Look through the data below for the line with "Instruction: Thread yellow" and the line with "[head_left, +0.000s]", then transcribe exactly from the first through the second, leaving out all pictures.
Top of GIVEN MATERIAL
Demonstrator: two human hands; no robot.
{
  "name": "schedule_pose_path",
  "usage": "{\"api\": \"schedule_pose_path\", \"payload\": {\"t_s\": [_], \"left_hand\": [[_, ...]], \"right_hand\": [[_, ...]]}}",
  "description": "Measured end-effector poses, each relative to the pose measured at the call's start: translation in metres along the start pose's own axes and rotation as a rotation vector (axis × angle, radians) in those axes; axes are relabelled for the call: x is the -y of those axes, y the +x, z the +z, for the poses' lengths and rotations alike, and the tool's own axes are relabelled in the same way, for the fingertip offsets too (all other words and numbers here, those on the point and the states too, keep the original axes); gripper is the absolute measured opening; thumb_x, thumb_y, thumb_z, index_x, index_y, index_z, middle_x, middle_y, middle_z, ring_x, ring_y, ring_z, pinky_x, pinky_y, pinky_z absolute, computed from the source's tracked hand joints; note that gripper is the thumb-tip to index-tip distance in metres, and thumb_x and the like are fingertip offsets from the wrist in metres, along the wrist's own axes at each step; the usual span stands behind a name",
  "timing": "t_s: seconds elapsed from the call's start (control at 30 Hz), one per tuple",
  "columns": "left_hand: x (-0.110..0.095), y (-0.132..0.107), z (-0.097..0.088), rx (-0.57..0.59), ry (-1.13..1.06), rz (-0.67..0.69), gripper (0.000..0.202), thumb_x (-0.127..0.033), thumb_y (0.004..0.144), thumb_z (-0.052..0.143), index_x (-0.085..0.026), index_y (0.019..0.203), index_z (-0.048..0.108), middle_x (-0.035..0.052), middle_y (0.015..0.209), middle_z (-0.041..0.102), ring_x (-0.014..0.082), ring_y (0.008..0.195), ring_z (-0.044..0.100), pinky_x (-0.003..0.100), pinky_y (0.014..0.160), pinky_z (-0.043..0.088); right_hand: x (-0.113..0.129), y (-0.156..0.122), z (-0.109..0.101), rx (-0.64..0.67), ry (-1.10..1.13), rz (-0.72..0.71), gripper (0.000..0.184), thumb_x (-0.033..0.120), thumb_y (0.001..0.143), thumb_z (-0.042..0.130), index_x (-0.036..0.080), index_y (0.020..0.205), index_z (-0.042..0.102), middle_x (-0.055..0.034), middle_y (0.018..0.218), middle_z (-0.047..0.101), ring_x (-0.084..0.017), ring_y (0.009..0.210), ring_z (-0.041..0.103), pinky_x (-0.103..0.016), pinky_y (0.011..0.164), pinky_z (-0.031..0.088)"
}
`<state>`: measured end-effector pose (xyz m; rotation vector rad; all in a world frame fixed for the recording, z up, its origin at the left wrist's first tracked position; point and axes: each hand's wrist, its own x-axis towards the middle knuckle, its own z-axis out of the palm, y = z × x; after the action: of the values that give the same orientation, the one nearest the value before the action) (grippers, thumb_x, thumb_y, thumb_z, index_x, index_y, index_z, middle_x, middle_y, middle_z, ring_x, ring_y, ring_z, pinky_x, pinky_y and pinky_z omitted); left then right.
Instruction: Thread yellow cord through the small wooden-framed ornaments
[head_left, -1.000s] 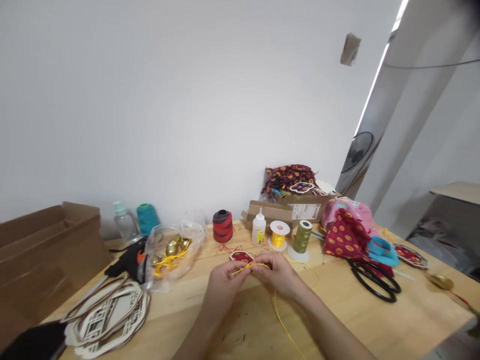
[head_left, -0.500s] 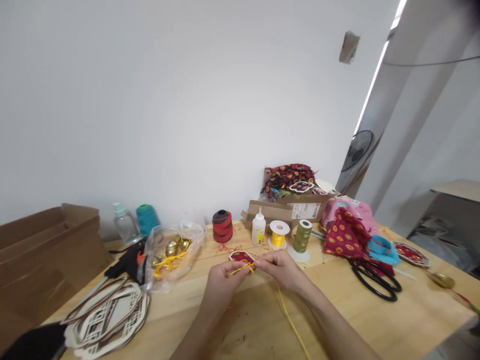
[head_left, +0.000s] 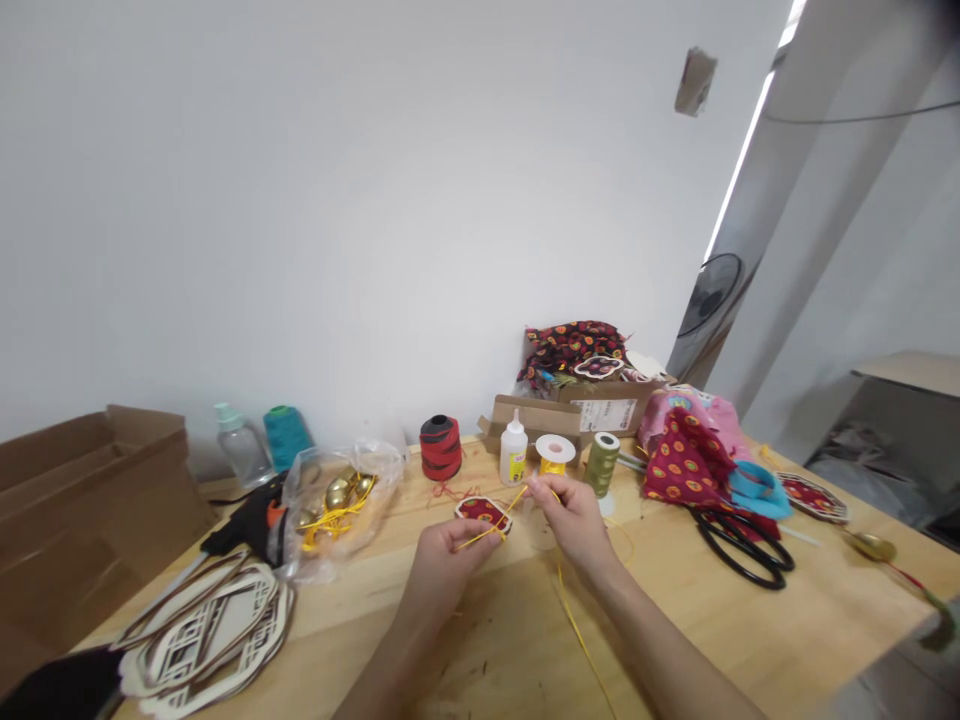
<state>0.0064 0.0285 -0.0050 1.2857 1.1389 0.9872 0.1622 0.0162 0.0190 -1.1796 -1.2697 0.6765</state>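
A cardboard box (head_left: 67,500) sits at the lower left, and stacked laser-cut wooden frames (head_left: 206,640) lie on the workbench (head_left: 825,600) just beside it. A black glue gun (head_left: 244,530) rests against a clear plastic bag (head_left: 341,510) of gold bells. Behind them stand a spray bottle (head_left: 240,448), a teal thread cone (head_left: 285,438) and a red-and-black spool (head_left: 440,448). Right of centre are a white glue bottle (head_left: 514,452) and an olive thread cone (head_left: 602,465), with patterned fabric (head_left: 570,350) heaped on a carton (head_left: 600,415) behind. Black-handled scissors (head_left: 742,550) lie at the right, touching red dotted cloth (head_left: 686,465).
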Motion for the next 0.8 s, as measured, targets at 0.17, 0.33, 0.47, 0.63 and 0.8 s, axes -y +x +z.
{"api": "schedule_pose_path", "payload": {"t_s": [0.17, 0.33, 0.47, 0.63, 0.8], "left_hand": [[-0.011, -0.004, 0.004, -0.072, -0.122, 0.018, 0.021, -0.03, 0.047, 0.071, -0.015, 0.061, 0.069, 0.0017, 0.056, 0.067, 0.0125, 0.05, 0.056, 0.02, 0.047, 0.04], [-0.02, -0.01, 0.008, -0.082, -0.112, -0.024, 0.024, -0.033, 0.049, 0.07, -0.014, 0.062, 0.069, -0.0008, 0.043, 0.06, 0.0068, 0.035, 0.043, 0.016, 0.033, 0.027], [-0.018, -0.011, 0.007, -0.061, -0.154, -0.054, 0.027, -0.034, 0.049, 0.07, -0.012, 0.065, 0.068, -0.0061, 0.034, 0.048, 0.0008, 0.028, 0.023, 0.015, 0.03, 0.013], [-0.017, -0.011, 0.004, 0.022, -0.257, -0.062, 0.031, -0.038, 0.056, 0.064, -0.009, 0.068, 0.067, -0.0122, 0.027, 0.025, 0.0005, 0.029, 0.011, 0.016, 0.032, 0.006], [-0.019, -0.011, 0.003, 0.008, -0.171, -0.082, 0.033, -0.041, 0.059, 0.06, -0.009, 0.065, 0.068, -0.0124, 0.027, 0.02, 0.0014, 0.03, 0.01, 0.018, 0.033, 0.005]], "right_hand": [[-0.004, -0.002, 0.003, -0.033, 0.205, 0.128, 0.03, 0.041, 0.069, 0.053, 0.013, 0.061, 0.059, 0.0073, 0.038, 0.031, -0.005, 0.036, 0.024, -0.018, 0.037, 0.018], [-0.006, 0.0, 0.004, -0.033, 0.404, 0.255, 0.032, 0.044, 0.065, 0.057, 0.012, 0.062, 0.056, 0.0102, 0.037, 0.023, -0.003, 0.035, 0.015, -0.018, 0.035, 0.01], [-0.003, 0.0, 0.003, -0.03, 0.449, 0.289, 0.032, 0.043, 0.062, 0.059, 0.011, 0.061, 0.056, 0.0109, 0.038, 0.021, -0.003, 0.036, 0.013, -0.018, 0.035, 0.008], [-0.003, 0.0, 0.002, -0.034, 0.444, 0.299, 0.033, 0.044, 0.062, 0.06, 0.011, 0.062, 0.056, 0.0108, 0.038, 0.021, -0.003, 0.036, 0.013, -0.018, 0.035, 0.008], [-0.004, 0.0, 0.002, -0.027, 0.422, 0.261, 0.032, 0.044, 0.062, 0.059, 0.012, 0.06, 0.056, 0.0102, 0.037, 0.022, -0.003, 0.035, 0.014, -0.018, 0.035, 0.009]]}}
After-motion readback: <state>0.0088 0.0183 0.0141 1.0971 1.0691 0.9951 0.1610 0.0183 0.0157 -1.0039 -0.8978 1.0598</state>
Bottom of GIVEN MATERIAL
### EXPECTED OUTPUT
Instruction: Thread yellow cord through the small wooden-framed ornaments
[head_left, -1.000s] 
[head_left, -0.500s] 
[head_left, +0.000s] 

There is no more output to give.